## EXERCISE INSTRUCTIONS
In your answer, reproduce exactly the lines from the beginning of the listing below through the one containing "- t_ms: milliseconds", and only those lines.

## DATA PROVIDED

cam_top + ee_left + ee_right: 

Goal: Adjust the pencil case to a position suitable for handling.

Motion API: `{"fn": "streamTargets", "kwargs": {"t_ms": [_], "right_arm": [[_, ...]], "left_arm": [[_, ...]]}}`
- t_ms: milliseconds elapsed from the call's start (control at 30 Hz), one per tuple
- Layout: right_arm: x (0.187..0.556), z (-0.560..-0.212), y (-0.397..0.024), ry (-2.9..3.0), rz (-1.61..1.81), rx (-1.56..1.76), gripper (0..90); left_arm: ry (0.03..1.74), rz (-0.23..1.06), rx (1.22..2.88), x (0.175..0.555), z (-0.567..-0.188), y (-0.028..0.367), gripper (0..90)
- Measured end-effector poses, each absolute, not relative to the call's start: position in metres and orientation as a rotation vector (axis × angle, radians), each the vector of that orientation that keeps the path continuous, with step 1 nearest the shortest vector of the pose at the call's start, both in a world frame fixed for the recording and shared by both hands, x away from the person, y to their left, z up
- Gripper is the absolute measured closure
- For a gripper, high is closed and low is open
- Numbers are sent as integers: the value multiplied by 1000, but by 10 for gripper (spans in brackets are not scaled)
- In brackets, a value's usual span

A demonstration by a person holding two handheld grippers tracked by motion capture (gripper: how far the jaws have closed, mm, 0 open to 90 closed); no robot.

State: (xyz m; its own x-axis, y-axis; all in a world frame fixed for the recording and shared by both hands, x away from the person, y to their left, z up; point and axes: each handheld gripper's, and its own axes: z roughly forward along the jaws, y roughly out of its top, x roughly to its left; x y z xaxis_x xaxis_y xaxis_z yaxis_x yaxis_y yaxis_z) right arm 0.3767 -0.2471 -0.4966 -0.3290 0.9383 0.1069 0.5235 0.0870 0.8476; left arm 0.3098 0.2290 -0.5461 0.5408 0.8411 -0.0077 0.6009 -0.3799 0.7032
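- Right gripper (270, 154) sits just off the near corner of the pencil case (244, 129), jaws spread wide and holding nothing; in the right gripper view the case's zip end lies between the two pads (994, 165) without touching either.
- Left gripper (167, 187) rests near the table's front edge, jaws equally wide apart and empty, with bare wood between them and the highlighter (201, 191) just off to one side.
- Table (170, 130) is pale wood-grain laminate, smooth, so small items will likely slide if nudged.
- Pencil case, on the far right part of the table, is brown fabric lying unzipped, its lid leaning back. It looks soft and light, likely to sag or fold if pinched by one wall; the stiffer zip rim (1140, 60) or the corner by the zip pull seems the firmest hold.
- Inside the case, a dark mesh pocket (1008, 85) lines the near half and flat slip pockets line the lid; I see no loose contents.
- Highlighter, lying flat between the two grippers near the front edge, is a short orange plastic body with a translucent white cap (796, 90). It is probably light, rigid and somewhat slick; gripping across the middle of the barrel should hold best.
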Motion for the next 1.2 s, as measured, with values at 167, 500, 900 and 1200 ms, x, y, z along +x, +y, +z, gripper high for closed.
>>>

## RESPONSE FOR THIS EXERCISE
cam_top + ee_left + ee_right: 

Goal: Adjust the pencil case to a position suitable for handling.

Motion API: `{"fn": "streamTargets", "kwargs": {"t_ms": [_], "right_arm": [[_, ...]], "left_arm": [[_, ...]]}}`
- t_ms: milliseconds elapsed from the call's start (control at 30 Hz), one per tuple

For this exercise, nothing more remains to be given.